After this question , a doubt comes up:

Once fopen() is faster than open() (for sequential writing/ready operations at least), the former is a library and the latter is a system call, what system call does fopen() do in a POSIX compilant OS?

CodePudding user response：

It calls open.

fopen itself is not faster than open; it can't be, it's open plus some extra work. The performance benefit, described in the linked question, is from the "buffering" done by the FILE object over its entire lifecycle. The actual optimization is to call the write primitive fewer times, providing more data each time.

Here is a simple way to demonstrate the effect: Compile this program.

#define _XOPEN_SOURCE 700
#include <stdlib.h>
#include <stdio.h>

int main(int argc, char **argv)
{
    if (argc != 3) return 1;
    long count = atol(argv[1]);
    long chunk = atol(argv[2]);
    if (count < 1 || chunk < 0) return 1;

    FILE *sink = fopen("/dev/null", "wb");
    if (!sink) return 1;

    if (chunk) {
        char *buf = malloc(chunk);
        if (!buf) return 1;
        if (setvbuf(sink, buf, _IOFBF, chunk)) return 1;
    } else {
        if (setvbuf(sink, 0, _IONBF, 0)) return 1;
    }

    while (count--) putc_unlocked('.', sink);
    return 0;
}

It takes two arguments: the total number of bytes to write, and the size of the output buffer, in that order. Run it with various values of both parameters and time its performance; you should see that, e.g.

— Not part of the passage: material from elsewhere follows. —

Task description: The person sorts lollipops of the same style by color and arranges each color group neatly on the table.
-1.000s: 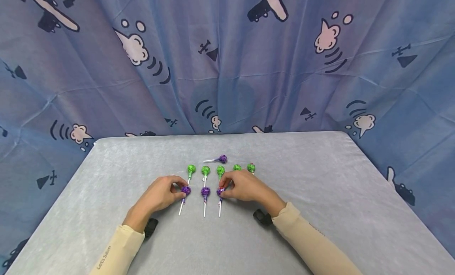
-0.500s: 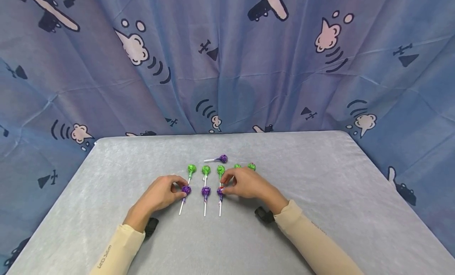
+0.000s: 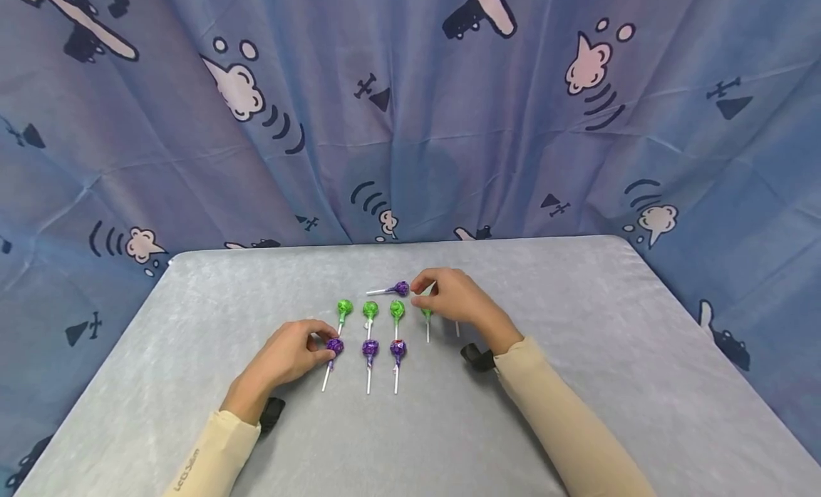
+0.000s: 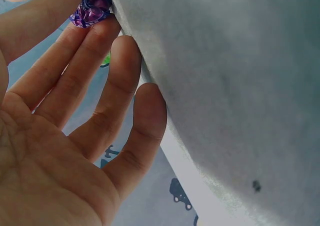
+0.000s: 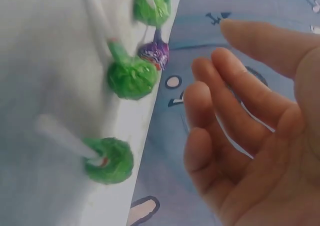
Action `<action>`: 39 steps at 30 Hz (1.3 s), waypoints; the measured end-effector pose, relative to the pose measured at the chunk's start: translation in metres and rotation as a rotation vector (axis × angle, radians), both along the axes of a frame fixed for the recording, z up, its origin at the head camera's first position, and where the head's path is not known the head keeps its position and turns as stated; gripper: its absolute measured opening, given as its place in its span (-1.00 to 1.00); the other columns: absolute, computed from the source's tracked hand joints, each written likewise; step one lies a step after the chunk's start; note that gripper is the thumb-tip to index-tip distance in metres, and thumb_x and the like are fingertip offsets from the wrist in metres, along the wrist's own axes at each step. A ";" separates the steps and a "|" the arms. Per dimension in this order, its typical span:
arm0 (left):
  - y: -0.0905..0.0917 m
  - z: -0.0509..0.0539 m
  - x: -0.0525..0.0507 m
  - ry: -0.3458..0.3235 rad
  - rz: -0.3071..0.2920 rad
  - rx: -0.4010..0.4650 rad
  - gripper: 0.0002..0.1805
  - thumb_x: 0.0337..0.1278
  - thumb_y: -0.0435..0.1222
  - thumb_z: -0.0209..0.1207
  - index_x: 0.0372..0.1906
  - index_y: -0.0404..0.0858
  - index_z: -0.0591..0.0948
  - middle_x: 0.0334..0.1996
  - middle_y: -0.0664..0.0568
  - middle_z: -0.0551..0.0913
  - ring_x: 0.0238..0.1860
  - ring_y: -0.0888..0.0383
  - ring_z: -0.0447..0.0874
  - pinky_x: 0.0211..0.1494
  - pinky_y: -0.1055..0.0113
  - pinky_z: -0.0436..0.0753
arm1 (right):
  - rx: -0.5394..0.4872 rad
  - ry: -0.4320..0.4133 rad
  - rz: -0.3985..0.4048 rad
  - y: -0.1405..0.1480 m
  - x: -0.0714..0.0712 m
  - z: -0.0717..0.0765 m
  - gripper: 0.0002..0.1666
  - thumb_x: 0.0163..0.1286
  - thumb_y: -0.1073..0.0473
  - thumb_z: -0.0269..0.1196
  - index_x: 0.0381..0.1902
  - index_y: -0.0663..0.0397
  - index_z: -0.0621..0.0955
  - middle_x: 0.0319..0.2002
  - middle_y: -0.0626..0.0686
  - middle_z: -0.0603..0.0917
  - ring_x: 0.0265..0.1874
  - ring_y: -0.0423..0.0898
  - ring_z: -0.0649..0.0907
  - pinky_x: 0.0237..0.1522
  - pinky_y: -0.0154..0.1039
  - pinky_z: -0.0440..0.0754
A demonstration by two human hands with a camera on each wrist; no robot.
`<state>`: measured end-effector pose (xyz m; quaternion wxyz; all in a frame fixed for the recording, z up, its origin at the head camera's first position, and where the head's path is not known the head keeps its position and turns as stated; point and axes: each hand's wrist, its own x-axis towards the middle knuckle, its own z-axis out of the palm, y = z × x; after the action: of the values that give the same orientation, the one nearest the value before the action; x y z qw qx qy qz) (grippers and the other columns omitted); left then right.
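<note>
My left hand [image 3: 288, 353] pinches the wrapped head of a purple lollipop [image 3: 336, 346] between thumb and fingers. The same purple wrapper [image 4: 93, 10] shows at the top of the left wrist view. My right hand [image 3: 454, 296] is above the table with thumb and fingers apart, holding nothing. Just left of its fingertips, another purple lollipop [image 3: 400, 289] lies sideways behind the rows. Two more purple lollipops, one in the middle [image 3: 370, 348] and one on the right [image 3: 398, 349], lie with sticks toward me. The right hand partly covers the green lollipops at the right.
Several green lollipops, among them a left one [image 3: 344, 307] and a middle one [image 3: 370, 310], form a row behind the purple ones. A grey cloth covers the table [image 3: 551, 411]. Behind its far edge hangs a blue patterned curtain [image 3: 410, 126].
My right hand has let go of the right purple lollipop in the front row and moved back toward the sideways one. The left hand has stayed on its lollipop.
</note>
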<state>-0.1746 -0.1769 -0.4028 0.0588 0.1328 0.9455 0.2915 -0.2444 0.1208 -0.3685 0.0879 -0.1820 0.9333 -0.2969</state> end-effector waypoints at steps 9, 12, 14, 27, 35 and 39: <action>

./a.out $((1024*1024*128)) 1

is much slower than

./a.out $((1024*1024*128)) 8192

The first number will need to be quite large for the difference to be measurable. Once you've played around with that for a while, run

strace ./a.out 50 1

and

strace ./a.out 50 50

to understand the difference in what's going on at the system call level. (If you are using an OS other than Linux, replace strace with whatever the equivalent command is for that OS.)